CNCF Reduce Alert Fatigue - Focus on What Matters

Reduce Security Alert Fatigue. Focus On What Matters

Paladin Cloud’s Head of Developer Relations, John Richards speaks on security alert fatigue in this webinar for the Cloud Native Computing Foundation.

Transcript:

Hello and welcome to the “Reduce Security Alert Fatigue – Focus on What Matters” webinar.

I’m John Richards, Head of Developer Relations at Paladin Cloud. I spent over a decade as a developer and for the last five years, I’ve been championing the value of open source. I also host Cyber Sentries, a podcast focused on the intersection of artificial intelligence and cloud security outside of technology. I love exploring new places and trying new board games, but that’s enough about me.

Let’s jump into the reason we’re all here. Finding a way to reduce the fatigue from the incessant amount of alerts that we’re receiving and to do that, we’re gonna look at how you can focus on what matters instead

To start with we’ll begin with some history of how we got here and the massive proliferation of tools. We’ll see how this has led to a huge amount of overload as a ton of information flows into us. Next, we’ll look at how DevOps and security teams are siloed and how that barrier creates additional problems and all of this leads up to this need for a centralized source of truth.
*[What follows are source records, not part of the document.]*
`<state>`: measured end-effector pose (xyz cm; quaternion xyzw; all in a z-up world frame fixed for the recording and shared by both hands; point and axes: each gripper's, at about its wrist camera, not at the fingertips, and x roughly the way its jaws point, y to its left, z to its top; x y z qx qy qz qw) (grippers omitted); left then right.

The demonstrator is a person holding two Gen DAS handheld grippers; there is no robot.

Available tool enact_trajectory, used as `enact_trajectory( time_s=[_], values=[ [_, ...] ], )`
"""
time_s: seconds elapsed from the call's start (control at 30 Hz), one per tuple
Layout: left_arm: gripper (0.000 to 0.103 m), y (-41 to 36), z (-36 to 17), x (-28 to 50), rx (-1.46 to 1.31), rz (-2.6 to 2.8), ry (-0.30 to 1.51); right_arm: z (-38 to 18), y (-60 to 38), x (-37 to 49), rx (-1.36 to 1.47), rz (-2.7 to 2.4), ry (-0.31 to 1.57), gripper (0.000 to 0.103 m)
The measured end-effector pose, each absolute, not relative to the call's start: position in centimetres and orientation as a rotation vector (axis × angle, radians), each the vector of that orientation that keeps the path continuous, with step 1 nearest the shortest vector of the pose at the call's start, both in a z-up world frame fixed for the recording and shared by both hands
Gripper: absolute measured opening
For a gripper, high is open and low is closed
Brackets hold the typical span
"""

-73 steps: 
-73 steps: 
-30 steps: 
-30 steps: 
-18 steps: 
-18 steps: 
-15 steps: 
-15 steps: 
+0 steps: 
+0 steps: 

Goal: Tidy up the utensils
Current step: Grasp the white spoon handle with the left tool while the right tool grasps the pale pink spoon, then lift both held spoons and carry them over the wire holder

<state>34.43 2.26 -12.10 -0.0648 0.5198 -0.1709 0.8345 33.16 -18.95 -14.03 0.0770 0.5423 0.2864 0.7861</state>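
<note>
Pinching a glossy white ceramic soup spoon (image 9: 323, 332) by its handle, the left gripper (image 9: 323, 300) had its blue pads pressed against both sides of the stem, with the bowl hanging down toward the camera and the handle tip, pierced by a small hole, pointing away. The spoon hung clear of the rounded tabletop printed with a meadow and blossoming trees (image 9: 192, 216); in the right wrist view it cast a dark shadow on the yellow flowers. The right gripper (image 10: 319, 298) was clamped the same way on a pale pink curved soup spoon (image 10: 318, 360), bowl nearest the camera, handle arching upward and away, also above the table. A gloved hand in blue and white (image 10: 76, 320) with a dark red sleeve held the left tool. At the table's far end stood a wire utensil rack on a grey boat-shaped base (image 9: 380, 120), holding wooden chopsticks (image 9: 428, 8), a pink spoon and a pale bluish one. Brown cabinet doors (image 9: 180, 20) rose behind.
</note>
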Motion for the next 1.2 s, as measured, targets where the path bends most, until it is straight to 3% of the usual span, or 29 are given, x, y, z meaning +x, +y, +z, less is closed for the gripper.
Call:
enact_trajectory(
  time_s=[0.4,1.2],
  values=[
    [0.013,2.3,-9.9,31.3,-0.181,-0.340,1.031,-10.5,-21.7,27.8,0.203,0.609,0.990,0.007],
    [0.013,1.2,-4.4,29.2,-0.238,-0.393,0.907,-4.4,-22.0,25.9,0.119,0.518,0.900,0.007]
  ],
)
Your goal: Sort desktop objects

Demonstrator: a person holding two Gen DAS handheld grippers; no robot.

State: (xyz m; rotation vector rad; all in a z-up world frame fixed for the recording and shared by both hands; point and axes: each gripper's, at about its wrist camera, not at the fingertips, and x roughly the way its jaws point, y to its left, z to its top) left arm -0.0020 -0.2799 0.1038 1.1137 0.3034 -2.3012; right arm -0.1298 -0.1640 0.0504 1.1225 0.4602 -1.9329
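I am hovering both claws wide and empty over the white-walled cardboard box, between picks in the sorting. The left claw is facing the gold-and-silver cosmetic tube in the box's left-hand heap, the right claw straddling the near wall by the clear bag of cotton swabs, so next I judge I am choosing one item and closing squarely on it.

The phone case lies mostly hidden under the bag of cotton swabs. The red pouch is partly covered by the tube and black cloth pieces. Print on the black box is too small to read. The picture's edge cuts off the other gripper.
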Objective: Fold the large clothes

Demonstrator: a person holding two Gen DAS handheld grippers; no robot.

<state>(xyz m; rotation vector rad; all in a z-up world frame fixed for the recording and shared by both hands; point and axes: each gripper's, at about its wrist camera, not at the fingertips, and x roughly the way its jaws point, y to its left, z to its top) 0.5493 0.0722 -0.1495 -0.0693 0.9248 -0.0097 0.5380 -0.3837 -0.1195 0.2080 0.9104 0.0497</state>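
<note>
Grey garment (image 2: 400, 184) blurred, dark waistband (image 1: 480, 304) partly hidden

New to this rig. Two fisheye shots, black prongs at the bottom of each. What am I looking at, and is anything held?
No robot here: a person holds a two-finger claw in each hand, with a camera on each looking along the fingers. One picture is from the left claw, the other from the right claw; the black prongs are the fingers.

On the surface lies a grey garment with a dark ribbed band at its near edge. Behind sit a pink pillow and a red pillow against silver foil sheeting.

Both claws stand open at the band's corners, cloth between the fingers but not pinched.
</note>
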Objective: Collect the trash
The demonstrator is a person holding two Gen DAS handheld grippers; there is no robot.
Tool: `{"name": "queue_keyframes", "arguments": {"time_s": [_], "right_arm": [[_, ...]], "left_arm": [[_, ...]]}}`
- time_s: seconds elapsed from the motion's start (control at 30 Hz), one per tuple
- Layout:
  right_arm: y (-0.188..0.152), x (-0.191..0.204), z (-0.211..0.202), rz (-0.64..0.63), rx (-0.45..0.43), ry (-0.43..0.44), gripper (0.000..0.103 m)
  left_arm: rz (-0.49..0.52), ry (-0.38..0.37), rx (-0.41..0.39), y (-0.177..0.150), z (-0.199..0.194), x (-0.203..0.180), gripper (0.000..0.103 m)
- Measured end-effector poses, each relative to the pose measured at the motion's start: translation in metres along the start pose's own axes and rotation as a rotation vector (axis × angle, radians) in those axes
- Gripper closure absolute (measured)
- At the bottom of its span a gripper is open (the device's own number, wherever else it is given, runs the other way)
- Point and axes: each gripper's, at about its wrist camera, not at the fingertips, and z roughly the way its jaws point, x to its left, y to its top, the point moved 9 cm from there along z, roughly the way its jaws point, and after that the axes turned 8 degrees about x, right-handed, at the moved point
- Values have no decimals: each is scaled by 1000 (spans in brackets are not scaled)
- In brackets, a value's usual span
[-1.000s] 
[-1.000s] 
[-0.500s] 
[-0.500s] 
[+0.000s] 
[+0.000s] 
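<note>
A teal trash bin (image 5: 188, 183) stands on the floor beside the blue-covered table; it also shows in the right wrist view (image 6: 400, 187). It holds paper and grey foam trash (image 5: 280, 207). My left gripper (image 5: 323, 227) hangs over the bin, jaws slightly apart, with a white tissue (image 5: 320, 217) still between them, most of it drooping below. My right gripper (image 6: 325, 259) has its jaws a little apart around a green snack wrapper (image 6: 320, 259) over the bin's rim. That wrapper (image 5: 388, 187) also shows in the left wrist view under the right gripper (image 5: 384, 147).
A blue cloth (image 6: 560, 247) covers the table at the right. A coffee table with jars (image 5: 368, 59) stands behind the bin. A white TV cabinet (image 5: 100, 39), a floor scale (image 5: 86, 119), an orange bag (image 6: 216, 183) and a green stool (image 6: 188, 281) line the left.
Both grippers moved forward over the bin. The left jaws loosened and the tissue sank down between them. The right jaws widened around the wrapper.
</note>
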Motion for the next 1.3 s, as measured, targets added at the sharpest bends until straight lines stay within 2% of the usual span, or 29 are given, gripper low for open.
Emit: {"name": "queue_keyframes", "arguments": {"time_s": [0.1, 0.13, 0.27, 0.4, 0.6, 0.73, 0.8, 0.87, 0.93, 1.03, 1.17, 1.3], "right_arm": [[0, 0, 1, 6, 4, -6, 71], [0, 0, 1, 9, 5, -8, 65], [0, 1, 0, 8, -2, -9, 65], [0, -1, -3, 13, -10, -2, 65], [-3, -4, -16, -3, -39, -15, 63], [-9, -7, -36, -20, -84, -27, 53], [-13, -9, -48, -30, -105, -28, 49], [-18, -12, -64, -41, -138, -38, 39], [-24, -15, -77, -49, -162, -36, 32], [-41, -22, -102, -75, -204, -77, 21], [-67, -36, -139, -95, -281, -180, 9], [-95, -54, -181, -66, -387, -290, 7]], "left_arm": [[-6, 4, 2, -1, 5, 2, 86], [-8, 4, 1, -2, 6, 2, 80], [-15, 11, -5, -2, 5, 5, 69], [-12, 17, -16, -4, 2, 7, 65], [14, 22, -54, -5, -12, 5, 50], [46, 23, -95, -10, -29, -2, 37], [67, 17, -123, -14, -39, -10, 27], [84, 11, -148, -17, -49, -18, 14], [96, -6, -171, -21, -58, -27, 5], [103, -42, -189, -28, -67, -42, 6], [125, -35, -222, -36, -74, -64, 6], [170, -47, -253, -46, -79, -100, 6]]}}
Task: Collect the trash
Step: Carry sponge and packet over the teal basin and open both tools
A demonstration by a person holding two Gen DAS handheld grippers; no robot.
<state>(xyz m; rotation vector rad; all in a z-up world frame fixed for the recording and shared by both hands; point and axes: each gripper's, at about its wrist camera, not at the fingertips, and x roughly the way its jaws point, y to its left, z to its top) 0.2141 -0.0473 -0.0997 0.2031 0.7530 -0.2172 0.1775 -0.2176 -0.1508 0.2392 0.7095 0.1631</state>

Well, what do we do? Well, we’ll see how open source can come to our rescue.

We’ll look at how open source has value in this space with extensibility and customization and how embracing security can actually empower dev ops teams instead of alienating them or overwhelming them with information. And then we’ll look at a demonstration of open source in action and how it could solve these problems.

All right, let’s start here with the proliferation of tools. Now, I’m sure you don’t need convinced because most likely you’re already living this.

I regularly talk to teams that are working with upwards of 50 different tools as they go about their weekly tasks and even within the cloud native space, the landscape has just grown astronomically. Have you seen the new CNCF landscape page? I mean, kudos to the team who put this together?

It’s great, a lot of great information about a lot of great projects, but look at this, it also highlights the massive depth of tooling going on within the space and comes as no surprise that security is no exception to this.

And you may be wondering why are there so many different tools? Why do we need so many? Why can’t we just latch on to one single tool to solve everything? But there’s some real great value to having multiple tools and these are the reasons that teams, want to have multiple tools.

Organizations often are looking for best of breed. They want the best tool in that space. Organizations worry about vendor lock in. If you get one single massive tool, that kind of does everything often you may end up overpaying. And then if you ever want to change something you’re kind of locked in, it’s a lot of work to adjust it.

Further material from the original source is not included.